I am a wife. I met my dear husband when I was a new student at Calvary. This guy was sitting at a table and he said “Hi, I’m Joe.” He was pretty adorable and such a gentleman. One day, we were all talking about middle names and he said his was Benjamin. “Benji!!!!” Yup. From then on that was his name. Benji and I grew closer as friends. Like most teenage girls, I had a boyfriend at the time, so Benji was just my best bud. I would turn around in class and talk to him about all my problems. He would listen so intently and always have a kind word of advice. I kinda liked that. By the time tenth grade rolled around, I had a huge crush on this guy. (Don’t worry, I broke up with said boyfriend.) I told my friend Maura about how I was feeling.
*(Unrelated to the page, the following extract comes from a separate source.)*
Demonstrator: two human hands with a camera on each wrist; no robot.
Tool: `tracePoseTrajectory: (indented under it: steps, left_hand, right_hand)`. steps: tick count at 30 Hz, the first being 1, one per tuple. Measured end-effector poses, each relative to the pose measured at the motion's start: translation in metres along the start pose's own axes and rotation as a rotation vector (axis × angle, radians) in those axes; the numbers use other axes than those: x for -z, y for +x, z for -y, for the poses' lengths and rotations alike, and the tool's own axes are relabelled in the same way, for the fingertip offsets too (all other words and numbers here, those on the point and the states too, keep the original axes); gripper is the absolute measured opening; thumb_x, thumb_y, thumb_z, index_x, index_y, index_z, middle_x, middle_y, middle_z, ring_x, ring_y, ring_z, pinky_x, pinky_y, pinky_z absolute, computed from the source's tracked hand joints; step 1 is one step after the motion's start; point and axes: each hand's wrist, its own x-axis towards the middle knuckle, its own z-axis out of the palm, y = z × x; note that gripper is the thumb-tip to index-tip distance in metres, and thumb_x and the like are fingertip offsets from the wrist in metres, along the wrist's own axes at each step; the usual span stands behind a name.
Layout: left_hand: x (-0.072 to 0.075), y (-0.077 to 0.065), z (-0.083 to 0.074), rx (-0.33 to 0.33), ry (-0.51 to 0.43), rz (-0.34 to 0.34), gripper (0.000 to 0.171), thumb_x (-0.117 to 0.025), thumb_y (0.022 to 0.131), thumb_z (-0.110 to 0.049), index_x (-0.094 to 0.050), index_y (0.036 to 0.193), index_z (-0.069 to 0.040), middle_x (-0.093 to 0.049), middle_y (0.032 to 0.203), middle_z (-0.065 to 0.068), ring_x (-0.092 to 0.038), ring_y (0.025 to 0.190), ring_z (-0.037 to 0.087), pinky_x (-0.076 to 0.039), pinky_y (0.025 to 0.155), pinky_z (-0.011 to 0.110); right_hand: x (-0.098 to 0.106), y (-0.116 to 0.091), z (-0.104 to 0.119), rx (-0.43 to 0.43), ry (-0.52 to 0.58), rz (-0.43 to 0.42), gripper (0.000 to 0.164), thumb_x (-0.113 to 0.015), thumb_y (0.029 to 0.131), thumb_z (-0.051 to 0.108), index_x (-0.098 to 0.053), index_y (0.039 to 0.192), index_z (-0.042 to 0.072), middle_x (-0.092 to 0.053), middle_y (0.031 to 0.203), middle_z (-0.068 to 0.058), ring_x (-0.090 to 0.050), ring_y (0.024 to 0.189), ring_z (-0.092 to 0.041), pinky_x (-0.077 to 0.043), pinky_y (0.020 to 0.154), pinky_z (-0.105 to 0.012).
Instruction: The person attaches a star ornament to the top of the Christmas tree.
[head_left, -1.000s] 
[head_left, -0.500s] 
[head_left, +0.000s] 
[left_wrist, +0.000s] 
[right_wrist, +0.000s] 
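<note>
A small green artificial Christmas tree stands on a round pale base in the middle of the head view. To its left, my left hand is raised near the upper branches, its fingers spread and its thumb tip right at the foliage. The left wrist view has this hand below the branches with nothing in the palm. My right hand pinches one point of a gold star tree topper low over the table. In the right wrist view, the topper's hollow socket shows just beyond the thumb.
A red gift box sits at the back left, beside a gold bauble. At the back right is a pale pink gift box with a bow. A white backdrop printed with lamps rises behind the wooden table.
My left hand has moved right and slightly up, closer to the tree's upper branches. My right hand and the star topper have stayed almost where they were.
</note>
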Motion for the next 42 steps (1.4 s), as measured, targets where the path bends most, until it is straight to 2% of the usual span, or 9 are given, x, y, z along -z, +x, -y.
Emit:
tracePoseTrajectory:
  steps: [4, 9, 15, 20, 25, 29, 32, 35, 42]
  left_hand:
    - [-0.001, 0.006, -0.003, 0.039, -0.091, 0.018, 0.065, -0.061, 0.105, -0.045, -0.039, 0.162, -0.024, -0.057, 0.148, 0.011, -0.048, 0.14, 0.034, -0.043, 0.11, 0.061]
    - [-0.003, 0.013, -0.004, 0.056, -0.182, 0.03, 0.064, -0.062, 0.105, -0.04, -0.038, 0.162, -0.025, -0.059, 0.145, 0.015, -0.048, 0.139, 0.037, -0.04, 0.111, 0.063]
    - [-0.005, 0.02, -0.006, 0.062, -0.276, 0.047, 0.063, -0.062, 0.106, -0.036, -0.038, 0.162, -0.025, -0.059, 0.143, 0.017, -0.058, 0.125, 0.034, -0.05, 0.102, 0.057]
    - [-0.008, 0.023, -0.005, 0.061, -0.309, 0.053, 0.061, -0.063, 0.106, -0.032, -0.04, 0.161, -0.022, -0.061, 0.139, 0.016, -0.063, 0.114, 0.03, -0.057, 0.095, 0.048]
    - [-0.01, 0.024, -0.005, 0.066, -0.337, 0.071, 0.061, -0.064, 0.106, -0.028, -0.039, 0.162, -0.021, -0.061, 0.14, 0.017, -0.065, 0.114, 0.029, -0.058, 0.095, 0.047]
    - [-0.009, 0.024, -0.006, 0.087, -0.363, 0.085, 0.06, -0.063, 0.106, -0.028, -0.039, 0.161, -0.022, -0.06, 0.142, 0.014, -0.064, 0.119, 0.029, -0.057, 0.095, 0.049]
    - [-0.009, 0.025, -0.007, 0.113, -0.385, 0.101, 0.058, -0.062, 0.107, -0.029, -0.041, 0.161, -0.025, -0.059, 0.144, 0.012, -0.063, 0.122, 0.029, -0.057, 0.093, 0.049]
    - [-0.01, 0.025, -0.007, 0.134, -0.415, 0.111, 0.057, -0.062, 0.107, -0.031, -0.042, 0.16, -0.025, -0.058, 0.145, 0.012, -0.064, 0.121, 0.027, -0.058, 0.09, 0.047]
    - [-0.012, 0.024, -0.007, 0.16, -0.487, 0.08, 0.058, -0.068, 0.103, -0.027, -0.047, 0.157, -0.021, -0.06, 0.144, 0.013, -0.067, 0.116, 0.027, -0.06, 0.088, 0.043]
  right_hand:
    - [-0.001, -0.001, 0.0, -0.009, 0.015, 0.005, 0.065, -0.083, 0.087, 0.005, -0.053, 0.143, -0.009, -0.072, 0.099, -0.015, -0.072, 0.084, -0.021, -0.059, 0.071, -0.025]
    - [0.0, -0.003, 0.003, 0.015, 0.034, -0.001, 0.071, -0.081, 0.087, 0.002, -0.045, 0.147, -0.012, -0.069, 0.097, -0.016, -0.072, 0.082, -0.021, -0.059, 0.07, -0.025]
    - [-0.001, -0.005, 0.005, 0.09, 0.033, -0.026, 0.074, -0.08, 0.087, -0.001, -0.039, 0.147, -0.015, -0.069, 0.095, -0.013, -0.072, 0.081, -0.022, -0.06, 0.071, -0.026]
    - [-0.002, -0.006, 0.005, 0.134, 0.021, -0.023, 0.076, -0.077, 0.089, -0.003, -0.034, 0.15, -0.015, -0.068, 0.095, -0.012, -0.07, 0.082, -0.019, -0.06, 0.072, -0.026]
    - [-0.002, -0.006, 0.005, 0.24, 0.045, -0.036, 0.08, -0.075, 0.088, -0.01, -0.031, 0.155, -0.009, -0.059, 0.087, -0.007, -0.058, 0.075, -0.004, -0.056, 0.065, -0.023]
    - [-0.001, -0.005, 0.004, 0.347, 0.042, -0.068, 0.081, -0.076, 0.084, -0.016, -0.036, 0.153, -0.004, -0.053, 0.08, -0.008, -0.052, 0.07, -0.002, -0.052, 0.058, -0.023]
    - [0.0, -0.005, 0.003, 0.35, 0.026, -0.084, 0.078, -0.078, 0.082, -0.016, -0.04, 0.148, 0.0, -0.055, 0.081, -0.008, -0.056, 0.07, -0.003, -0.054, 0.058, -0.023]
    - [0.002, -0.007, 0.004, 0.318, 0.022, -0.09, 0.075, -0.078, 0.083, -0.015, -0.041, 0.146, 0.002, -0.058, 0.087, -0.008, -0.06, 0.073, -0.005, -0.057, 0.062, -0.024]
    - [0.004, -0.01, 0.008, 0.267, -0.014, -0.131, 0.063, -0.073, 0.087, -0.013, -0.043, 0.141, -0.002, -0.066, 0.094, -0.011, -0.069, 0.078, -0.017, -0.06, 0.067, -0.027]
She told him, but he didn’t believe her. (Come on man!) Anyways, I finally nervously wrote him a note telling him how I felt. He wrote me back…like 5 days later, talk about a panic attack…and told me he felt the same. After that, he became “Joe” to me. 13 years and 2 kids later, we’re still falling in love every day. We balance each other out in every way. I tend to be a little shy, he tends to be more outspoken. I can go a little crazy with my spontaneity, and he reigns me back in, all while I bring him a little out of his comfort zone. God hand made him just for me, I have no doubt.
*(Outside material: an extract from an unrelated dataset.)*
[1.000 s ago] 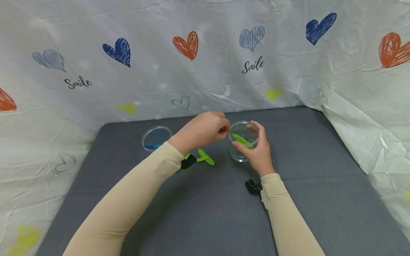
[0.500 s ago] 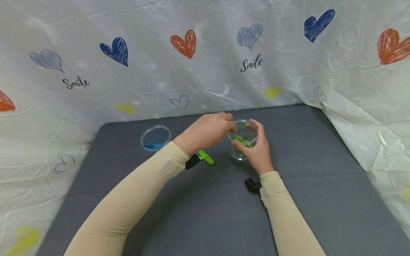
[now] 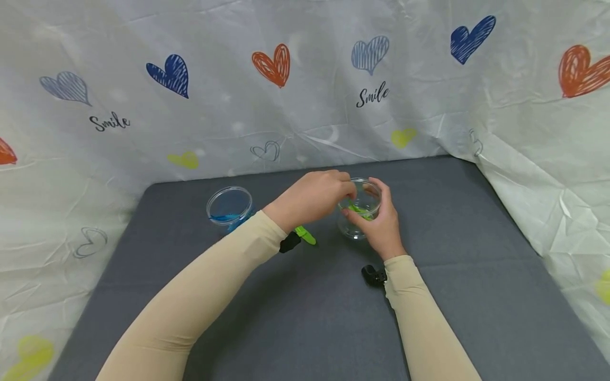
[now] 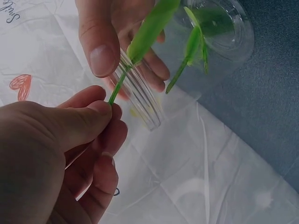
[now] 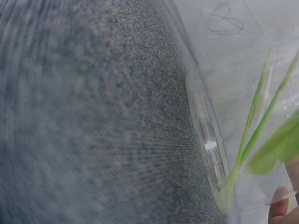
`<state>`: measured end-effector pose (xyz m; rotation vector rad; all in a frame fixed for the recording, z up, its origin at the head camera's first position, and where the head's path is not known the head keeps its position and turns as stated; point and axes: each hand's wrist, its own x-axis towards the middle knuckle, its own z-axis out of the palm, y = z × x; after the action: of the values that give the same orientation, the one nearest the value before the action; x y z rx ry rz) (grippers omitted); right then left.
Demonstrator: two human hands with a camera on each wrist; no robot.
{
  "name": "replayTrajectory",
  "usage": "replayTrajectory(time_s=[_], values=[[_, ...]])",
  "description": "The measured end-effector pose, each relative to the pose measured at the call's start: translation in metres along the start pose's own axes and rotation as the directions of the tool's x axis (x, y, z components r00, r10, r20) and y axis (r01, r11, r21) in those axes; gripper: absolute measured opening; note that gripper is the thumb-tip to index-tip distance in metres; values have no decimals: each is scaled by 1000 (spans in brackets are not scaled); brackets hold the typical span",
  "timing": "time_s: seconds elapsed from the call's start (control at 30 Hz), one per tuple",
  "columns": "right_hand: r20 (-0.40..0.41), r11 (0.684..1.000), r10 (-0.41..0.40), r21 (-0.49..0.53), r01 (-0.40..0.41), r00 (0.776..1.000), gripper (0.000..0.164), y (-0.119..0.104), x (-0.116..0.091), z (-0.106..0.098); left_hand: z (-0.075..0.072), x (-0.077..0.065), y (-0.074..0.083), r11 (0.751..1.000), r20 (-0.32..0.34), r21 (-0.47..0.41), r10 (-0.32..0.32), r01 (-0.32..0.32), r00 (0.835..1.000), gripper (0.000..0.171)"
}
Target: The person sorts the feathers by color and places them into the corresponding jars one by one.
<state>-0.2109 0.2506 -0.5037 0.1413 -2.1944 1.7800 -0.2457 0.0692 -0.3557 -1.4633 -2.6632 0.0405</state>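
In the head view my left hand [image 3: 312,196] is over the left side of a clear jar's mouth. Its thumb and forefinger pinch the thin stem of a green piece [image 4: 154,29], which has a broad, flat blade reaching past the jar's rim [image 4: 142,91]. My right hand [image 3: 381,222] grips the clear jar [image 3: 352,230] near its top, the thumb in front and fingers behind. Another green piece [image 4: 190,46] shows inside the jar. Thin green stems [image 5: 254,107] appear through its wall in the right wrist view.
A second clear jar [image 3: 230,188] stands at the back left, with blue pieces [image 3: 224,217] in it and more blue beside it. A green piece [image 3: 305,235] lies on the grey table [image 3: 305,317], partly behind my left wrist. A printed white cloth [image 3: 314,116] hangs behind.
My left hand has moved right, over the jar's mouth, and the green piece sits lower in the jar. My left arm now uncovers more blue and covers more green. The right hand keeps its grip.
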Motion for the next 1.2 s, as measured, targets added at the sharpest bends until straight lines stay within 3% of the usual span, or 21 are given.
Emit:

I am a runner. I am a woman of many hobbies, but my FAVORITE one is running. It is my stress relief. My running journey really began when my Granny passed away in late 2013. She lost the battle to lung cancer and my world was shattered. I found it hard to breathe. You know that homesick feeling you got at camp as a child? Like your parents were never coming back for you and you would have to live alone forever? That became my reality. I had dabbled in running before, but I became serious about it then. I wanted to run because it made my lungs burn. It made me thankful that they were working and that even though I was in pain, there were some who would give anything to feel that pain and to know that their lungs were working. So I ran harder. I fell in love with the feeling of being free. Free to go as fast as I could and as far as I could, and to escape reality for a while. I completed my first marathon last year in the wonderful world of Disney. It was the most grueling, amazing, tough and fantastic thing I’ve ever done. I’ve completed numerous 5ks, one 10 miler, two half marathons and one full. I just got cleared by my doctor to start back up after a pretty tough pregnancy, so now I am training for another half marathon in November. My husband is training too and I couldn’t be more excited! Anyway, I know there will be numerous running posts, so I’ll just leave this here.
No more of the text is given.